The Court of Protection consulted two psychiatrists and one obstetrician in this case but continually overlooked the desires of the pregnant woman. Whereas “wantedness” is generally used to dehumanize preborn children and justify the supposed right of a woman to choose abortion, the mother’s desire to have her baby was ignored by the Court of Protection and yet was stated as a determining factor by the Court of Appeals.
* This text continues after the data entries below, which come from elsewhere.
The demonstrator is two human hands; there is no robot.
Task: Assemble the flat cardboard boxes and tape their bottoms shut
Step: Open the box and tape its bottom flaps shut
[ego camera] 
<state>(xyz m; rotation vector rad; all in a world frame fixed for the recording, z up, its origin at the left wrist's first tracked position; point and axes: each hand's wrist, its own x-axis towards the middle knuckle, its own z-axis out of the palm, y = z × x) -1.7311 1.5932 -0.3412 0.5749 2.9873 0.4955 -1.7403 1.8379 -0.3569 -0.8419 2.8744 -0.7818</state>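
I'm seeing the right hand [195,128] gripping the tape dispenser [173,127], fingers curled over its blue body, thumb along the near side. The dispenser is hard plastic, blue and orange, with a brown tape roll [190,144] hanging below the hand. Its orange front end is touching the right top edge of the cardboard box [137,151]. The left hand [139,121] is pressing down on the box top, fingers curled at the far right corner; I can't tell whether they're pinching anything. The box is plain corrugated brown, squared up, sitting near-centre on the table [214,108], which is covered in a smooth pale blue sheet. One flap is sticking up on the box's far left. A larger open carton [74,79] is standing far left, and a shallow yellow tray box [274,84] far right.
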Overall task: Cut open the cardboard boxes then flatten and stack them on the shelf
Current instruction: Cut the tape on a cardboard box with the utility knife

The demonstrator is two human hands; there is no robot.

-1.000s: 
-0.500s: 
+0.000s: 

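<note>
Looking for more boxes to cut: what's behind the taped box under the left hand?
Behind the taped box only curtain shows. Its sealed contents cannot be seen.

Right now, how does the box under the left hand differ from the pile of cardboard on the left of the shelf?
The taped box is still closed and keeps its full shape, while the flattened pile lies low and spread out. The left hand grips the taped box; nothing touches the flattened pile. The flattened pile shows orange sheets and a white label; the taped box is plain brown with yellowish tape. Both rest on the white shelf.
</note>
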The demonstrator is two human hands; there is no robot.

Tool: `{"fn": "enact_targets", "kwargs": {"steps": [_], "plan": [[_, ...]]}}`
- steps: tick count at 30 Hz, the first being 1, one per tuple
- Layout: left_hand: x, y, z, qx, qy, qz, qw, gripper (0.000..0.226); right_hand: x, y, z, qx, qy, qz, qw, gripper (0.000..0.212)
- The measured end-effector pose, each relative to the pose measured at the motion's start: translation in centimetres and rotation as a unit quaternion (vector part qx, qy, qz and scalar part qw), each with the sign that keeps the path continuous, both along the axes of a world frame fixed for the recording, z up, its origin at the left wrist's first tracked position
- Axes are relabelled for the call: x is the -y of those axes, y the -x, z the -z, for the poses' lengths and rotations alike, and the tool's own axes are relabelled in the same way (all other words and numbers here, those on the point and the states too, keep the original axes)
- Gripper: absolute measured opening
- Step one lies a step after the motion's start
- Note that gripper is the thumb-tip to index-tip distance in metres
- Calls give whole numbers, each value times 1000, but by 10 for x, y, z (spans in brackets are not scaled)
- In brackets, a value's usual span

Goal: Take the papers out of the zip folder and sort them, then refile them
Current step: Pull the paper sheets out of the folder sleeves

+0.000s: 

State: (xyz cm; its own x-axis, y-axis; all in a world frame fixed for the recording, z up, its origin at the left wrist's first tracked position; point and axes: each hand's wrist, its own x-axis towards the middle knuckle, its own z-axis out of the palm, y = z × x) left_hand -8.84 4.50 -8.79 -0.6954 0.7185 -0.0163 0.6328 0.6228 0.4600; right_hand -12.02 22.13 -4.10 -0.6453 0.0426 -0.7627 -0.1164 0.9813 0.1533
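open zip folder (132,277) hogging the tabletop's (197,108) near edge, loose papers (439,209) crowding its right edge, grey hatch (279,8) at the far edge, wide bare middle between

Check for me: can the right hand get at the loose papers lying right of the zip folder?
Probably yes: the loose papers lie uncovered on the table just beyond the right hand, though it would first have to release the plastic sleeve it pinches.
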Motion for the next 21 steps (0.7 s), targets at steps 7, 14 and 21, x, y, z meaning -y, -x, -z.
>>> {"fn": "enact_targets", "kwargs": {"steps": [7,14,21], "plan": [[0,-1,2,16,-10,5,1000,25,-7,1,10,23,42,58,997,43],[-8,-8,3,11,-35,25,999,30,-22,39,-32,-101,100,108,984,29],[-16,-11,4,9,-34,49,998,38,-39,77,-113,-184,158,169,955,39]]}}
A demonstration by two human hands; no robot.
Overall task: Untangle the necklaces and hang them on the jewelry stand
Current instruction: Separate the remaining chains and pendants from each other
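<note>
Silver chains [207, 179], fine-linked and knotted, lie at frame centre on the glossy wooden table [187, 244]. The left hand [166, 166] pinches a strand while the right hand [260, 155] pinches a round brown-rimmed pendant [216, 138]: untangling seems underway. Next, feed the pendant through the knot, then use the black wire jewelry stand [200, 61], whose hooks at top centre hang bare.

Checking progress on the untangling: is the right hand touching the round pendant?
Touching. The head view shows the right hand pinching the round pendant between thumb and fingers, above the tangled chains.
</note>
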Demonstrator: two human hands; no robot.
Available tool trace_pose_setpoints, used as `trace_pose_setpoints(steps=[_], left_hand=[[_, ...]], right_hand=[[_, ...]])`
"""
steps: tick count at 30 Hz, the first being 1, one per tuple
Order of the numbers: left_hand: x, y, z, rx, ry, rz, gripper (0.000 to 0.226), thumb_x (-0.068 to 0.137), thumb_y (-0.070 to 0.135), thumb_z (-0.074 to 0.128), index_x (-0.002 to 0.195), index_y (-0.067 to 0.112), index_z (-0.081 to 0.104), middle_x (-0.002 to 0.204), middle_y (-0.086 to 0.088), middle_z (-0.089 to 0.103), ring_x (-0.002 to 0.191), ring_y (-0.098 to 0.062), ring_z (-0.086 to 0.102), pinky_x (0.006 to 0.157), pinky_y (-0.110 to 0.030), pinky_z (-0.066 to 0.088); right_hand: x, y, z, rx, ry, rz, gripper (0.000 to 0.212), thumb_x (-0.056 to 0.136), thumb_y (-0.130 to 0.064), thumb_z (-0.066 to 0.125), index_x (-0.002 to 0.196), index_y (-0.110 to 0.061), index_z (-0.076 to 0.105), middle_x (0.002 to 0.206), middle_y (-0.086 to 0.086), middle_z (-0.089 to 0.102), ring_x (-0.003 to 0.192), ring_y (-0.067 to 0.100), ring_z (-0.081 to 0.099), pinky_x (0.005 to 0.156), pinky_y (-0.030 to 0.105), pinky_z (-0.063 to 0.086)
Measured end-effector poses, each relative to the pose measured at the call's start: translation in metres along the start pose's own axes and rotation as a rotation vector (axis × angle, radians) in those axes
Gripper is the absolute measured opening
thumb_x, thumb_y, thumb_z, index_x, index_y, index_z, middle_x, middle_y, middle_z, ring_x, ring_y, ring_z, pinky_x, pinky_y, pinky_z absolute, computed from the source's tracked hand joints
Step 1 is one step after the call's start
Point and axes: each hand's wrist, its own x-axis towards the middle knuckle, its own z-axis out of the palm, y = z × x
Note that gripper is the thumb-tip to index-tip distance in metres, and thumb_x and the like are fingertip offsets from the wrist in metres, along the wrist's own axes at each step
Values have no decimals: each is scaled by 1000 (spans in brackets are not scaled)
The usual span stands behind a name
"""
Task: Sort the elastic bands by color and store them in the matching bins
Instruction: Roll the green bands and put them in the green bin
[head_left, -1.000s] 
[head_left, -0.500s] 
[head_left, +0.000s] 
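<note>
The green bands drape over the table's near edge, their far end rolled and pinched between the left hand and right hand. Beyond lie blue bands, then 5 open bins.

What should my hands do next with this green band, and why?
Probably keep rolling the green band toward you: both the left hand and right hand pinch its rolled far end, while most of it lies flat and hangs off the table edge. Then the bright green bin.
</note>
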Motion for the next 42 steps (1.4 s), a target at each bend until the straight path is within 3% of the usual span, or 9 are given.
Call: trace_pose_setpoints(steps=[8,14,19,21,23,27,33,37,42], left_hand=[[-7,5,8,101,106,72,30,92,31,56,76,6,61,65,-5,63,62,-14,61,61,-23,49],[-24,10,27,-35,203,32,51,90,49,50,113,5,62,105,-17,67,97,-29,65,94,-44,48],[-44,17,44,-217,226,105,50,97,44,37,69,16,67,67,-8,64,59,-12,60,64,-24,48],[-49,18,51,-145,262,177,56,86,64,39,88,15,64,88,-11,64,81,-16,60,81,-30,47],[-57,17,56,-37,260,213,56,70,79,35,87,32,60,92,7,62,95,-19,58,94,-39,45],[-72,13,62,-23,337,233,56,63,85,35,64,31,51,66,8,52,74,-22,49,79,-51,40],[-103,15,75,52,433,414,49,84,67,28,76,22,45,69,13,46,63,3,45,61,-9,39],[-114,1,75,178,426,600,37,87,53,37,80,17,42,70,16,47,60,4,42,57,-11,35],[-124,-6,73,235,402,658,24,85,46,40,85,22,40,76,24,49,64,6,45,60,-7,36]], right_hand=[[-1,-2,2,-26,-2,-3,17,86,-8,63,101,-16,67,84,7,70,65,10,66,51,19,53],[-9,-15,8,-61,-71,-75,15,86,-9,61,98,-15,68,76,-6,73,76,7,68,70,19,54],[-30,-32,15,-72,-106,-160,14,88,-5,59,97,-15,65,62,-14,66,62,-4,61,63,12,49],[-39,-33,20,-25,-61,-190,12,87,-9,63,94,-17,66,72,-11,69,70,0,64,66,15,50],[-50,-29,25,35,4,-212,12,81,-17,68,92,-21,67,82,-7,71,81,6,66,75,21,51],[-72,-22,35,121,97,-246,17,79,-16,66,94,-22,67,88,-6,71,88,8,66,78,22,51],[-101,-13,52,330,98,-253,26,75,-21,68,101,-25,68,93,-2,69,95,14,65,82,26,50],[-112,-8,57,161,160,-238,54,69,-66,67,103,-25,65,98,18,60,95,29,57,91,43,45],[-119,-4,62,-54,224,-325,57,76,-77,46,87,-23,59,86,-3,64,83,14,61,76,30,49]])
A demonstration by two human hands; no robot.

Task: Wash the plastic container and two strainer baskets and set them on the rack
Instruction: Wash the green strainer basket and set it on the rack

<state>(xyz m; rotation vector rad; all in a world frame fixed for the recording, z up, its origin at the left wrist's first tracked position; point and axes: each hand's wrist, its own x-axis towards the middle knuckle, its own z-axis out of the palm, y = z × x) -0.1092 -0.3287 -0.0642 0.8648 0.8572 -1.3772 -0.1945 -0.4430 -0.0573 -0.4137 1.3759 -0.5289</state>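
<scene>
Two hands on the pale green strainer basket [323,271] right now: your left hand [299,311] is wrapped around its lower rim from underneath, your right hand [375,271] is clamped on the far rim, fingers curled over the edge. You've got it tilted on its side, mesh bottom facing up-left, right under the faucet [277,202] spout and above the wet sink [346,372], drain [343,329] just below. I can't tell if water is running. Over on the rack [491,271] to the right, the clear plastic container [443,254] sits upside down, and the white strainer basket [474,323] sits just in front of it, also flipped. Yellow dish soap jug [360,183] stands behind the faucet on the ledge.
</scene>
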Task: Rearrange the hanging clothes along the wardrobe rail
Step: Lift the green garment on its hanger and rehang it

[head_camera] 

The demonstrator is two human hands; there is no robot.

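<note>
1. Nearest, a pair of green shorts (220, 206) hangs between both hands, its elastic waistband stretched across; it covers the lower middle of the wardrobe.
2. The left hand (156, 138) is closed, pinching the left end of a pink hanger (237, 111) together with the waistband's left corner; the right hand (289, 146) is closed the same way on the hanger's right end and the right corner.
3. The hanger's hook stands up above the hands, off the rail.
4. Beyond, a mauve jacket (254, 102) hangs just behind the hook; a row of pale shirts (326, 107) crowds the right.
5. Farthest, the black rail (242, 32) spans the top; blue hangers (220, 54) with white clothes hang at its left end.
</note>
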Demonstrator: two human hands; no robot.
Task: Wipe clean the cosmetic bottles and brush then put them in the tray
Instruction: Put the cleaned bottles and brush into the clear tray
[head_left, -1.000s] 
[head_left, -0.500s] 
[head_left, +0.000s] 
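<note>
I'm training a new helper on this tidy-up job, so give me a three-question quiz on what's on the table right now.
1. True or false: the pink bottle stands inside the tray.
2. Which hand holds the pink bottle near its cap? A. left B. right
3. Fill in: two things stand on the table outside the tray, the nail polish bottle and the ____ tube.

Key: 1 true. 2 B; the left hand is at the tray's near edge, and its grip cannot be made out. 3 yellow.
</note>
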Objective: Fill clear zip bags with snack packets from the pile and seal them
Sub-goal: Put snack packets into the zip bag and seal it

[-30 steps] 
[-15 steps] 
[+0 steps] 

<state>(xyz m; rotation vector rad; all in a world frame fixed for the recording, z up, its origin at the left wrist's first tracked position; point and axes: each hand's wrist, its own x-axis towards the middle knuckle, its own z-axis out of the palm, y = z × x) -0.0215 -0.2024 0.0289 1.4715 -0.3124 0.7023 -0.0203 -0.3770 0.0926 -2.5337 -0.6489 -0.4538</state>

It must be noted, however, that this reasoning, although a blessing in this particular circumstance because it gave a woman who wanted her baby the right to keep her baby against a state which wanted to destroy it, still flows from the same arguments which begin with the mother’s bodily autonomy while denying those same rights to the preborn child.

Justice Lieven considered the court order “an immense intrusion” while still concluding the forced abortion was in the disabled woman’s “best interests.” Just two days later our fears of an overly intrusive state were somewhat put to rest, and the life of a beautiful new soul was put back on track.

The views and opinions expressed in these articles are those of the author and do not necessarily reflect the official position of Human Defense Initiative.